Instead, this change simply adds the *infrastructure* for on-demand deserialization, and ensures that those code paths get used at runtime, but actually "demands" all of the nodes in a given serialized AST immediately as part of the deserialization process.
Important notes about the implementation approach:
* PR #7242 ensured that all of the code accessing the direct member declarations of a `ContainerDecl` went through a small(-ish) set of accessor methods. This change takes advantage of that work by further abstracting the storage of the direct member declarations out in a type, `ContainerDeclDirectMemberDecls`, which makes it easy to add custom serialization logic for just that type.
* The `ContainerDeclDirectMemberDecls` type also stores two pointers (one a `RefPtr` and the other a plain pointer) that are only used in the case where the members of a given `ContainerDecl` are being accessed through on-demand deserialization. This can be queried using the `isUsingOnDemandDeserialization()` method but any code accessing a `ContainerDecl` through the intended public API should never need to care about that detail.
* Many of the accessor methods that were added in PR #7242 now branch on whether `isUsingOnDemandDeserialization()` is set. The normal code path is unchanged, and the implementation logic for the on-demand-deserialization case is largely held in `slang-serialize-ast.cpp`, to keep it close to the definitions of the serialized data structures themselves.
* A few types in the `slang-ast-*.h` headers have had `FIDDLE()` annotations added to them, so that they can be used to synthesize some of the serialization logic that was previously hand-written.
* The `_registerBuiltinDeclsRec()` function (which is used to scan the built-in module ASTs for the various "magic" declarations that the `SharedASTBuilder` needs to know about) was factored a bit to support the way that registration needs to behave differently in the case of loading a serialized module (if we kept using the existing recursive search, then it would force every declaration in the core module to be loaded right away). The new `_collectBuiltinDeclsThatNeedRegistrationRec()` function mirrors the overall traversal pattern to produce a flat list that gets included in the serialized AST module. Note in particular that we no longer call `registerBuiltinDecls()` from within `_readBuiltinModule()`.
* The interface of the `Module` type was slightly expanded so that there is a more complete API for accessing the declarations exported from the module. Previously they could only be queried by their mangled name, but the new API also allows the entire list to be iterated over. The `ensureLookupAcceleratorBuilt()` method factors out the logic for building those data structures for a module. Note that in the case where on-demand deserialization is being used for a module, the `findExportedDeclByMandledName()` query will use serialized data directly, rather than build the lookup accelerators as C++ data structures (this is required if we are to avoid immediately deserializing all of the (exported) declarations in the core module as soon as it is loaded).

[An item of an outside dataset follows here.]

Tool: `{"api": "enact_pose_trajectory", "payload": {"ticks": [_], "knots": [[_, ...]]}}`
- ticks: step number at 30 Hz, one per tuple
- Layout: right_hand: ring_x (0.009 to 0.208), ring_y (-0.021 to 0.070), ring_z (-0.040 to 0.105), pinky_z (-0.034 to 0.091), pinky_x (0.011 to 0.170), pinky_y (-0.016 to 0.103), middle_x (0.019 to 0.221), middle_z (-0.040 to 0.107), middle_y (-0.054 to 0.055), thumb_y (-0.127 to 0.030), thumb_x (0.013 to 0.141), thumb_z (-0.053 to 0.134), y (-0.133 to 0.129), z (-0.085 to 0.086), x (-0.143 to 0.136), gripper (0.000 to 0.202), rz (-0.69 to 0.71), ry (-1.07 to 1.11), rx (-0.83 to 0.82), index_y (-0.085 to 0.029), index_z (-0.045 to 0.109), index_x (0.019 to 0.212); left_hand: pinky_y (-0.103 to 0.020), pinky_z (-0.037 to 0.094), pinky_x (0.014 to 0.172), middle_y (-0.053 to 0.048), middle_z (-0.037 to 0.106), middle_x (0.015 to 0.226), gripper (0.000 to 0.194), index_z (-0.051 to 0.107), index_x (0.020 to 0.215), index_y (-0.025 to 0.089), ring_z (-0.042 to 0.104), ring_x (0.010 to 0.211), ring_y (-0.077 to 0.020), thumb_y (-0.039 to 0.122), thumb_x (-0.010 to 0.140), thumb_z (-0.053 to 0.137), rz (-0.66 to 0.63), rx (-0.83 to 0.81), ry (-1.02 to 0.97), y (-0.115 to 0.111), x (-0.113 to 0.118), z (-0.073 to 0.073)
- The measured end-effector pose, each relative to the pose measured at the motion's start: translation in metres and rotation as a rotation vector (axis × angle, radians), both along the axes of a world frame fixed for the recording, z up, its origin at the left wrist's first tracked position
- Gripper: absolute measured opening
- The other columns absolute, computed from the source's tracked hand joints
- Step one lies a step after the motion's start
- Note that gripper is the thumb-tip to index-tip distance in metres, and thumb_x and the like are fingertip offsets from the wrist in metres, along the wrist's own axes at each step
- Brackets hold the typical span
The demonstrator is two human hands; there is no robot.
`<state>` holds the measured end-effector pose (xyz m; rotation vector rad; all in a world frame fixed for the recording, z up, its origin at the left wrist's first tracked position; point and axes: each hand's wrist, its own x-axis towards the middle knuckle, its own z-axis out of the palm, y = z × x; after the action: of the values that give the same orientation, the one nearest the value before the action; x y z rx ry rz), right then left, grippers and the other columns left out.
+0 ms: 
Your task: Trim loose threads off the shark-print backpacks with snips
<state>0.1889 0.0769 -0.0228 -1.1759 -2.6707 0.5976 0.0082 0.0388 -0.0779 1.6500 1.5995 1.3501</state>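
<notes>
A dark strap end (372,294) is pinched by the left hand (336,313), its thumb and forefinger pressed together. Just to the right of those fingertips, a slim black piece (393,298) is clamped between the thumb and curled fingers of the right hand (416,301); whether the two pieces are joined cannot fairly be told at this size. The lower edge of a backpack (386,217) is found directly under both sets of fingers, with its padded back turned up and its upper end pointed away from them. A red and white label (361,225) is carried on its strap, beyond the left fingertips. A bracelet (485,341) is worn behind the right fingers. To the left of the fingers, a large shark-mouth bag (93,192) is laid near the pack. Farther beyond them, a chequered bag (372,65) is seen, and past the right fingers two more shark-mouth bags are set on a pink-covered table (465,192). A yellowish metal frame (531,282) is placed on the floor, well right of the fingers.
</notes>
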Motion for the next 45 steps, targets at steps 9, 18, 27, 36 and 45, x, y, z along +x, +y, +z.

* A few methods related to loading serialized modules (e.g., `loadSerializedModule()`) have been updated so that along with a pointer to the serialized `ModuleChunk` (which, for those who aren't aware, is a pointer directly into the serialized bytes of the module file), they receive an `ISlangBlob` that refers to the entire blob holding the serialized data (which the `ModuleChunk` is part of). Passing this pointer down allows code running under these methods to retain a reference-counted pointer to the blob to stop the memory of the serialized module from being released until deserialization has been completed.
* The data types defined in `slang-fossil.h` have been overhauled significantly:
* The most important change that is relevant to this work is the introduction of the `Fossilized<T>` template, which is used to statically map a "live" C++ type `T` to its binary fossilized representation. The `slang-fossil.h` file provides infrastructure allowing `Fossilized<T>` to be specialized for user-defined types, and also provides the necessary mappings for the core types like strings, arrays, and dictionaries.
* A key point is that in C++ code, one can take a value of some type `Foo`, serialize it using a `Fossil::SerialWriter`, get a pointer to that serialized data, and then directly cast it to a `Fossilized<Foo>*` and navigate the serialized data directly (without deserializing it back into a `Foo`). For that process to work, any specialization of `Fossilized<T>` must be sure to match the layout that will be produced by the `serialize()` implementation for `T`, when writing to a `Fossil::SerialWriter`.
* Another key change in the public interface of `slang-fossil.h` is that dynamically-typed traversal of the data used to be handled just with `FossilizedValRef`, but now uses a few different types. The `Fossil::ValRef<T>` and `Fossil::AnyValRef` types are used to capture the use cases that want reference-like behavior (basically a `Fossil::ValRef<T>` can be thought of as sort of like a `T&`), while `Fossil::ValPtr<T>` and `Fossil::AnyValPtr` are used for cases that want pointer like behavior (akin to `T*`).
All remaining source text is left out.